Why do people invest in stocks

Why do people invest in stocks

SaxoInvestor
Saxo Be Invested

Saxo Group

The stock market offers several benefits, attracting millions of investors worldwide every day. The primary reason people invest in stocks is to make a profit and grow their wealth over time. By investing in stocks, investors aim to capitalize on the growth in the value of their assets. Historically, stocks have provided a positive average annual return that is higher than other asset classes such as bonds and gold. For example, the S&P 500, which tracks the stock performance of 500 major publicly listed companies in the United States, has achieved a compound average annual growth rate of 10.7% over the past 30 years.

Additional reasons why people invest in  stocks include:

 

  • Accessibility: Investing in stocks has become very accessible today, with many brokers offering easy-to-use trading platforms. Additionally, you don’t need a lot of money, you can purchase a single share for just a few euros or dollars, and trading commissions have significantly decreased over the years.
  • Liquidity: Stocks are traded on exchanges, making it relatively easy to buy or sell them on a daily basis. Compared to other asset classes, such as real estate, stocks tend to be more liquid. However, it’s important to note that not all stocks exhibit the same level of liquidity. Large-cap companies generally offer higher liquidity than small-cap companies, and U.S. stocks tend to be more liquid than those in emerging markets.
  • Dividend income: Many companies allocate a portion of their profits to shareholders in the form of dividends. Dividends are cash payments that can supplement people’s income. The amount and payment of the dividend is usually decided on a quarterly or annual basis, according to how well a company has performed during the preceding period.
  • Inflation hedge: Inflation is the general increase in prices over time, and it has averaged around 3.1% annually in the US since 1913. Inflation erodes purchasing power, making cash worth less over time. Historically, stock markets have provided returns that outpace inflation, helping to safeguard wealth against its effects.
Though investing in stocks s offers many benefits, there are several important factors to consider before choosing which stocks to buy.

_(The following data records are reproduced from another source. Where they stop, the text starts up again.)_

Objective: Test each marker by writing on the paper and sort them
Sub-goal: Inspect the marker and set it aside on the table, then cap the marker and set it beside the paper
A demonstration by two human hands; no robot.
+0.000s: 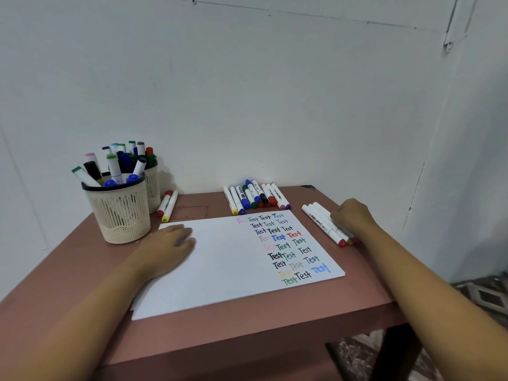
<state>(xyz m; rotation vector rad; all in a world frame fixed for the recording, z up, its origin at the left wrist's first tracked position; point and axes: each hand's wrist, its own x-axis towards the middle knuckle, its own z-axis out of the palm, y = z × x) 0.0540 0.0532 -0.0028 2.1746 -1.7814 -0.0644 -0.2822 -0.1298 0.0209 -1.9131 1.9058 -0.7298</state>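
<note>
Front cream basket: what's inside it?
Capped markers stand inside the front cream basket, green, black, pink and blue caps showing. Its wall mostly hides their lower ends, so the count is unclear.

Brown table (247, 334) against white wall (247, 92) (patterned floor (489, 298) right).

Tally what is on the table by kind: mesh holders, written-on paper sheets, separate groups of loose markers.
Mesh holders: 2
Written-on paper sheets: 1
Groups of loose markers: 3
Total: 6

Probably home: bare white walls (247, 92), small brown table (247, 329), patterned floor (483, 296).
</note>
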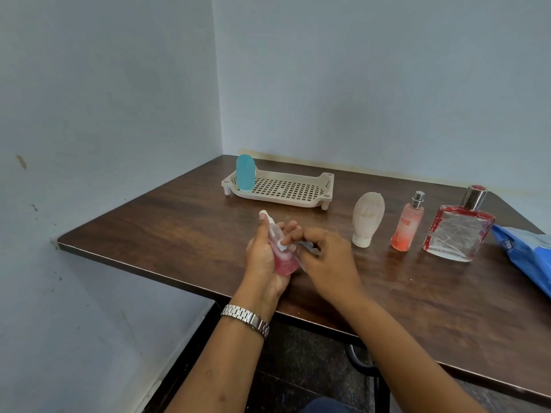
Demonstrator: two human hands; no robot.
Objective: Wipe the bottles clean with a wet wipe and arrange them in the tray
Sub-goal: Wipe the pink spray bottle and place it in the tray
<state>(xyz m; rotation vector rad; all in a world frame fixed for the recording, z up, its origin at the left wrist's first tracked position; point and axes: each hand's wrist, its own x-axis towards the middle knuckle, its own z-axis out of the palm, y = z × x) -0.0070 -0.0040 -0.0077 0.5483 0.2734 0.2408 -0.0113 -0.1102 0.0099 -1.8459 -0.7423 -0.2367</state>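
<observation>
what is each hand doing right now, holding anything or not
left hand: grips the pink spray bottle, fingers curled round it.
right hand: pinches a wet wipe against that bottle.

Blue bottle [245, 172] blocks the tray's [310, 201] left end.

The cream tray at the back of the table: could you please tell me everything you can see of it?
The tray is low, rectangular, seemingly cream plastic, with a floor of small square holes, a shallow rim, taller ends and short pale feet. It sits level on the dark wooden table near the wall corner. A blue bottle stands upright at its left end; nothing else is in it.
</observation>
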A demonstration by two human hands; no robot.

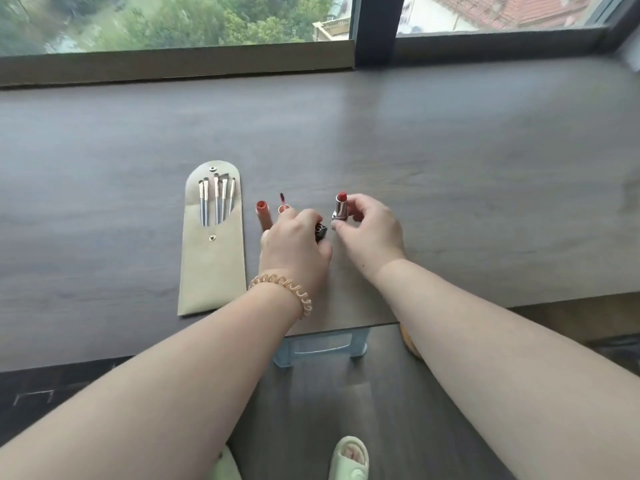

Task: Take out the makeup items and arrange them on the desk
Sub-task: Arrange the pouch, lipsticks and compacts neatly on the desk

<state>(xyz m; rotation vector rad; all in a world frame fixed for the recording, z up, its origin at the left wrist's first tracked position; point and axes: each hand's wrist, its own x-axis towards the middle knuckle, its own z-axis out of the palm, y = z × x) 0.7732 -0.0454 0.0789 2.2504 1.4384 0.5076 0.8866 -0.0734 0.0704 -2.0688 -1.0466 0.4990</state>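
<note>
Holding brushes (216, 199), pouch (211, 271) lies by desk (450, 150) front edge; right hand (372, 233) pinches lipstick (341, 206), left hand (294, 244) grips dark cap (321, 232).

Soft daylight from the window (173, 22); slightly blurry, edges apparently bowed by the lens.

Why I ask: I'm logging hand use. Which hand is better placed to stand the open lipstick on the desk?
Probably right. The right hand pinches the upright lipstick by its base; the left hand is busy gripping a dark cap.
</note>
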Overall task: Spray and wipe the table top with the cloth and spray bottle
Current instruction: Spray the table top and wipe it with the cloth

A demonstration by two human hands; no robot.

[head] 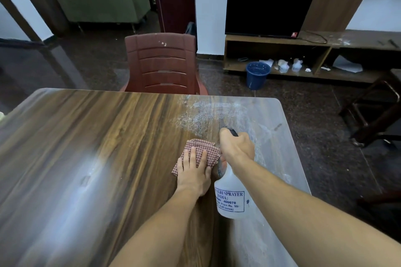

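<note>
A glossy wood-grain table top (97, 147) fills the lower view. My left hand (194, 172) lies flat with straight fingers on a red-and-white checked cloth (208, 149), pressing it to the table. Just to its right, my right hand (236, 147) grips the dark trigger head of a translucent white spray bottle (231, 199) with a printed label, held above the table with the nozzle aimed away from me. White droplets and wet streaks (208, 115) cover the far right part of the table ahead of the nozzle.
A maroon plastic chair (161, 63) stands pushed against the table's far edge. Beyond, on the dark floor, a blue bucket (257, 75) sits by a low TV stand (282, 54) with a television (268, 11). A dark wooden stool (373, 115) is at the right.
</note>
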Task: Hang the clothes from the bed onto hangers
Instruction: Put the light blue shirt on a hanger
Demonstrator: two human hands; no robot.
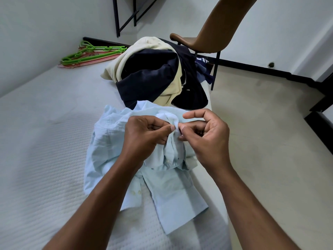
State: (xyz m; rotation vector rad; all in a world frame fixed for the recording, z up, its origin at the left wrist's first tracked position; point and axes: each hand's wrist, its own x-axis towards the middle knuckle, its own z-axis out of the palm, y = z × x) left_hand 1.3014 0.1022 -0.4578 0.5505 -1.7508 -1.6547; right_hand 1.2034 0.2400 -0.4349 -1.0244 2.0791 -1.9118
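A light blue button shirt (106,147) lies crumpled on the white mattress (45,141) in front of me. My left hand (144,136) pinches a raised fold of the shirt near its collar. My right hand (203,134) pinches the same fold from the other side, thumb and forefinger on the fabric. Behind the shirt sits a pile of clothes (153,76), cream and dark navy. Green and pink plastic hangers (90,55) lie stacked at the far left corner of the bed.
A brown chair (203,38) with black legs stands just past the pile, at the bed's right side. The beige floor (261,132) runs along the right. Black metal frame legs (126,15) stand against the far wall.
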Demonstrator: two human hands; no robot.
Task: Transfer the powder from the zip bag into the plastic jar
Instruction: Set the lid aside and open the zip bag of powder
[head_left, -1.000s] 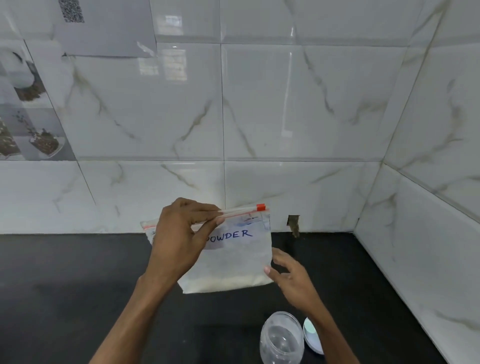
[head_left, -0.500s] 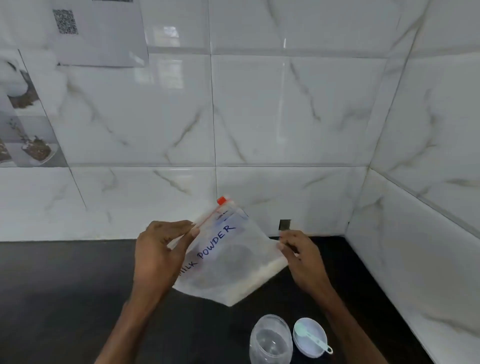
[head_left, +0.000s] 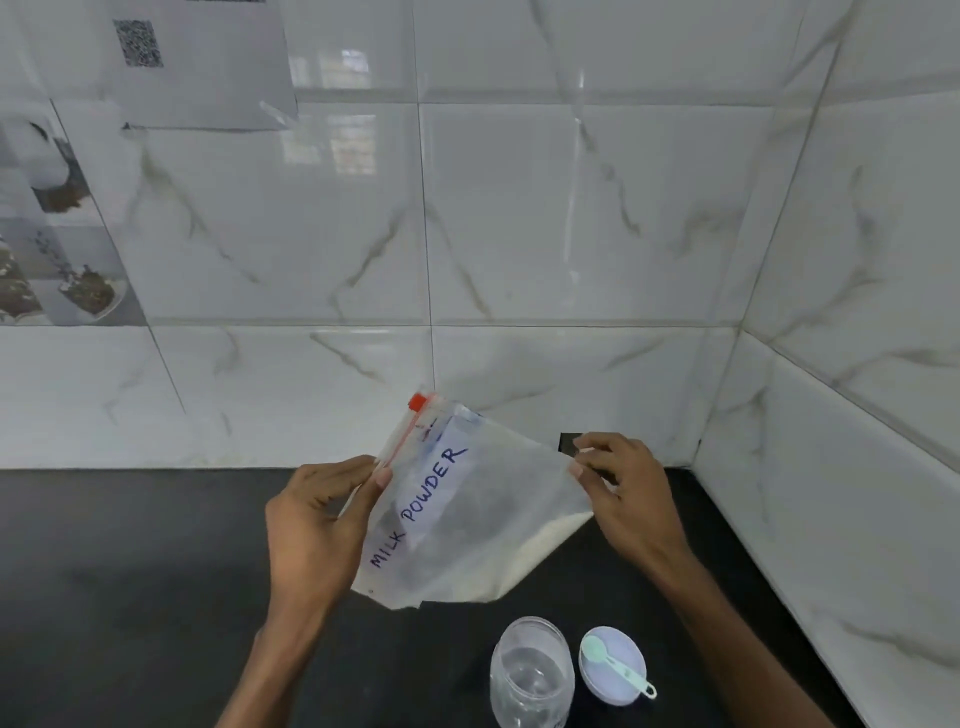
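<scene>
The zip bag (head_left: 483, 525) hangs in the air at lower centre of the frame, tilted so that its zip edge runs up to a red slider (head_left: 417, 401) at its top. A white label on its face reads "MILK POWDER" in blue handwriting. The pale powder (head_left: 540, 551) has gathered along the bag's lower right edge.

The left hand (head_left: 317, 530) is at the bag's left side, its thumb and fingertips pinching the zip edge a little below the slider, with the rest of the bag spreading to the right of the palm. The right hand (head_left: 623, 493) is at the bag's right corner, thumb and forefinger closed on the plastic there; its other fingers are curled behind. The bag is stretched between the two grips, with neither hand under it.

Below the bag, near the bottom edge of the frame, the clear plastic jar (head_left: 532, 675) stands upright and open-mouthed on the black counter (head_left: 130, 571). Just to its right lies a pale round lid (head_left: 597, 680), and a mint-green spoon (head_left: 615, 667) rests across it.

Behind it all rise white marble-patterned wall tiles (head_left: 519, 208), meeting in a corner at the right. A sheet of paper (head_left: 208, 67) with a QR code is stuck at the upper left.
</scene>
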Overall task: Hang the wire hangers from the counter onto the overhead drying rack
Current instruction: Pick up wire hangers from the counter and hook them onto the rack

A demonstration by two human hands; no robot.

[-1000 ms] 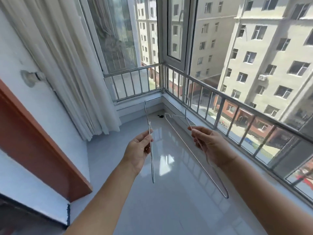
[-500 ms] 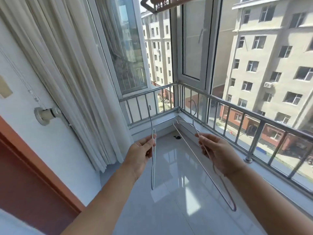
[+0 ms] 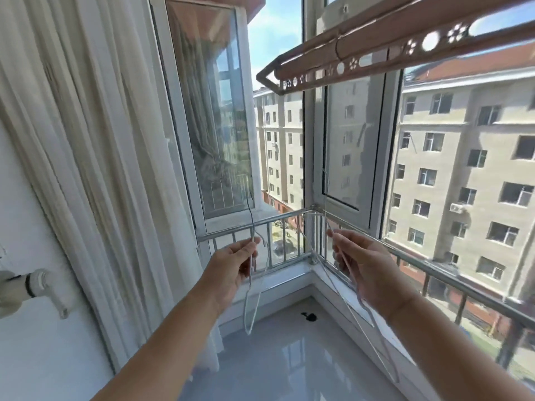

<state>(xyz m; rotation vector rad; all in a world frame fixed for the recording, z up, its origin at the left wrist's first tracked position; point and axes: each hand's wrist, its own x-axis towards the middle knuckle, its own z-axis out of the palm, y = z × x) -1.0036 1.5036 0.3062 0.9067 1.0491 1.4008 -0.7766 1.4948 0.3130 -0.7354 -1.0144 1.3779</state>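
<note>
Most of the left side was filled by a pale curtain (image 3: pixel 75 146), with tall windows (image 3: pixel 350 157) beyond it. The brown drying rack (image 3: pixel 405 44) ran across the top right, well above both hands, with a row of punched holes along its lower strip. A metal railing (image 3: pixel 451 280) lined the windows, and the glossy white surface (image 3: pixel 289 363) lay below it. The left hand (image 3: pixel 231 267) pinched one wire hanger (image 3: pixel 246 311) near its neck between thumb and fingers, so the hook pointed up and the body hung narrow and edge-on. The right hand (image 3: pixel 367 264) was curled round the neck of the second hanger (image 3: pixel 376 351), whose long bar slanted down toward the person. Both hangers were in the air, clear of the surface and apart from each other, and neither had reached the rack. A small dark speck (image 3: pixel 308 316) sat on the surface near the corner. The step in hand looked like the lift to the rack. It would probably go best one hanger at a time, with the grip kept close to the neck so the thin wire did not twist. Each hook should be turned with its open side toward the rack before going up, and the two frames held apart so they could not tangle. Whether the hooks belonged in the holes or over the rod could not be told from here.
</note>
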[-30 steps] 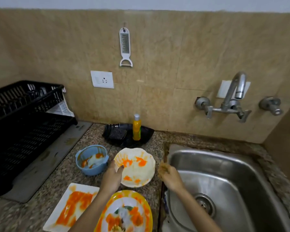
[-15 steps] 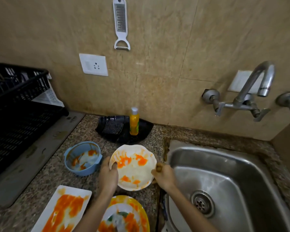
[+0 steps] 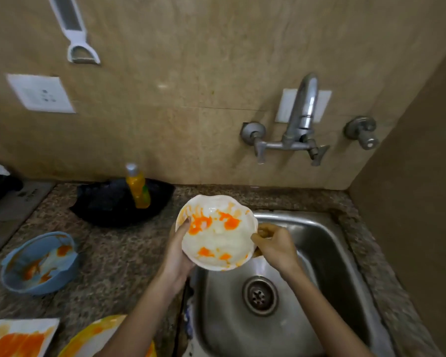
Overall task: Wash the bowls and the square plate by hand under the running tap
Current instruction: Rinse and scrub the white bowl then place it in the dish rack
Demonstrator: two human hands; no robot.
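Note:
A white scalloped bowl (image 3: 223, 240) smeared with orange sauce hangs over the left rim of the steel sink (image 3: 325, 256). My left hand (image 3: 178, 249) grips its left edge, thumb inside the rim. My right hand (image 3: 274, 244) pinches its right edge. A blue bowl (image 3: 36, 264) with orange and white residue sits on the counter at the left. The white square plate (image 3: 16, 337), streaked orange, lies at the bottom left. A yellow-rimmed bowl (image 3: 93, 338) pokes out under my left forearm. The tap (image 3: 303, 112) stands on the wall; no water shows.
A yellow soap bottle (image 3: 137, 188) stands in a black dish (image 3: 108, 202) at the back of the granite counter (image 3: 113, 251). A second valve (image 3: 362, 131) sits right of the tap. A wall socket (image 3: 40, 92) and a hanging peeler (image 3: 74, 29) are on the tiles.
Both hands lifted the white bowl off the counter and carried it right, over the sink's edge. The view has swung right and closer, so the black drying rack has left the frame.

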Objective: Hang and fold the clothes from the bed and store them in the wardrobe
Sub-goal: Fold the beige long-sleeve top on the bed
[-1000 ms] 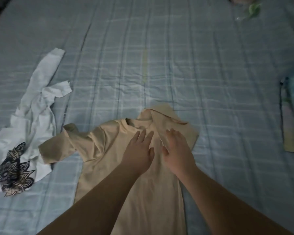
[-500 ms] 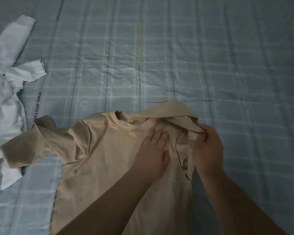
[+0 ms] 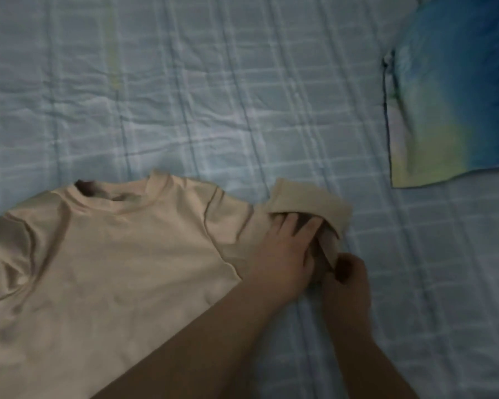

  • Time horizon: Before you start investing in stocks, you should consider your time horizon. By “time horizon” we mean that you should ask yourself: if you invest your money today, when would you need it again? Your time horizon will determine the type of investments you should go into and the kind of stocks you should consider. There are 3 main types of investing time horizon: short term (typically up to 3 years), medium term (ranging from 3-10 years) and long term (more than 10 years). The longer the time horizon, the more time you have to recover any losses thus the riskier the type of assets you can invest in.
  • Investment goals: Next, consider your personal investment goals. Are you investing for an upcoming vacation, a wedding party in 5 years or are you saving for retirement? Your investment goals will determine your time horizon, which will in turn influence the level of risk you can take with your investments.
  • Risk tolerance: As previously mentioned, before you start investing, think carefully about your time horizon and your investment goals. Those two will determine your risk tolerance. If you have a high tolerance for risk and a long term horizon, you couldconsider technology stocks or cyclical stocks, which tend to have higher volatility and higher expected returns. Conversely if you have short term goals and anticipate needing the money soon, you may want to invest in more conservative, low-risk stocks, such as defensive stocks, which are less volatile and have lower expected returns.
  • Diversification: Buying one stock is akin to putting all your eggs in one basket, which is generally not advisable. Instead you should aim to diversify your portfolio by investing in a variety of stocks across sectors and even geographies. Diversification will help reduce your overall risk. If one position declines, others may not be affected as much or could even increase in value, thereby balancing out the overall volatility and return of the entire portfolio.
  • Do not try to time the market: Timing the market involves attempting to buy or sell an instrument at the right time, essentially buying low and selling high. While it is possible to get lucky occasionally, consistently timing the market successfully is nearly impossible due to the highly unpredictable nature of market movements. If you wait for the perfect day to invest, you may never start, and as a result, you might miss out on valuable opportunities. The perfect day doesn’t exist. The best time to get started is now.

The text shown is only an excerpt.